Haji Ali Joo Katju of Nalbandpora was one such pilgrim from Kashmir who is said to have travelled to Makkah on foot a few hundred years ago. Like him, Noor Shah Qadri of Dangarpora, Eidgah in Srinagar, travelled on foot to perform Hajj in the distant past. About 80 years back, Mohammad Sultan from the central Kashmir village of Chhatargam also achieved this feat and returned after a long time. Yet another pedestrian pilgrim was Abdur Rehman, later Imam of a local mosque at Zampa Kadal, who had performed Haj in the 1930s. He had stayed in Medina for ten years and worked as a sweeper there, and came to Kashmir in 1948 along with migrating Muslim Tibetans (Rehman’s story was narrated to the author by Jalaluddin Shah on July 17, 2018).

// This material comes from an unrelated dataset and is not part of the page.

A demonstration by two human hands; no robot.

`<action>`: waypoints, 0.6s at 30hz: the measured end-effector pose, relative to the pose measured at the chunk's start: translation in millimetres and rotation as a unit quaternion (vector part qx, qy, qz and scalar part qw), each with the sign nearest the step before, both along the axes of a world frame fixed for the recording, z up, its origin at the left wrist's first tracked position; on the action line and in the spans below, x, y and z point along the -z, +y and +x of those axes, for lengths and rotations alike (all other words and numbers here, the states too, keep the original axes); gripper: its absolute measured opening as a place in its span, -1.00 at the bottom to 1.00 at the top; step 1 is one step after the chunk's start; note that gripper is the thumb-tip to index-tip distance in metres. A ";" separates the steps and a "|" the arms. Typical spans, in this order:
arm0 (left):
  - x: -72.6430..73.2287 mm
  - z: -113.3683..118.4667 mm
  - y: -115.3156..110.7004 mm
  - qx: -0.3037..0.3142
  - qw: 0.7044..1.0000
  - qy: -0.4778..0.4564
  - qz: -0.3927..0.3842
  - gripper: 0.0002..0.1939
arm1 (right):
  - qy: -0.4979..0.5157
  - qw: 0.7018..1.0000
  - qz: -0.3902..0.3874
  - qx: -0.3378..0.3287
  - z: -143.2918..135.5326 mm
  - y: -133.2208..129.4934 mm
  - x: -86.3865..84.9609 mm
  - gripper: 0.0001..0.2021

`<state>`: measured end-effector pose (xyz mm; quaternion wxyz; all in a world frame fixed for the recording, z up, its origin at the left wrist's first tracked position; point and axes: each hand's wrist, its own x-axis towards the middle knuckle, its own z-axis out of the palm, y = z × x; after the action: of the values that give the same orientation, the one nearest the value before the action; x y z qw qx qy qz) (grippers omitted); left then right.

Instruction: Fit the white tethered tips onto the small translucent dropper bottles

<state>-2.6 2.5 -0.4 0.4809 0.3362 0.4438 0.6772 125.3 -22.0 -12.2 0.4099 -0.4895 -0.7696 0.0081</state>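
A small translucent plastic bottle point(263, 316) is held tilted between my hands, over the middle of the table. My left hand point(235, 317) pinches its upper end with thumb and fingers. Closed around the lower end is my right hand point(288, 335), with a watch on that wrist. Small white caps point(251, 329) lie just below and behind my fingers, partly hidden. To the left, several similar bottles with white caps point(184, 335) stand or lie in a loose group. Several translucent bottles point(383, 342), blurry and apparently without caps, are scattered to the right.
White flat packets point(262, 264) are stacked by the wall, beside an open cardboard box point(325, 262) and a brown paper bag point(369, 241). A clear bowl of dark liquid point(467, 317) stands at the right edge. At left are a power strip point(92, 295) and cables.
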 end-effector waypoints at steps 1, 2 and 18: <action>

There are many interesting stories from old times about people from Kashmir going on the Hajj pilgrimage and coming back after years. If a pilgrim did not return for a year or two, he was presumed dead and the family would perform his last rites in absentia. In certain cases, a ‘dead pilgrim’ would one day suddenly come home walking. Muhammad Rajab Saqqa of Breyikujen returned years after his last rites had been performed. His family members were pleasantly shocked to see him alive. It appears that many people who went for Haj preferred to settle down in the holy land.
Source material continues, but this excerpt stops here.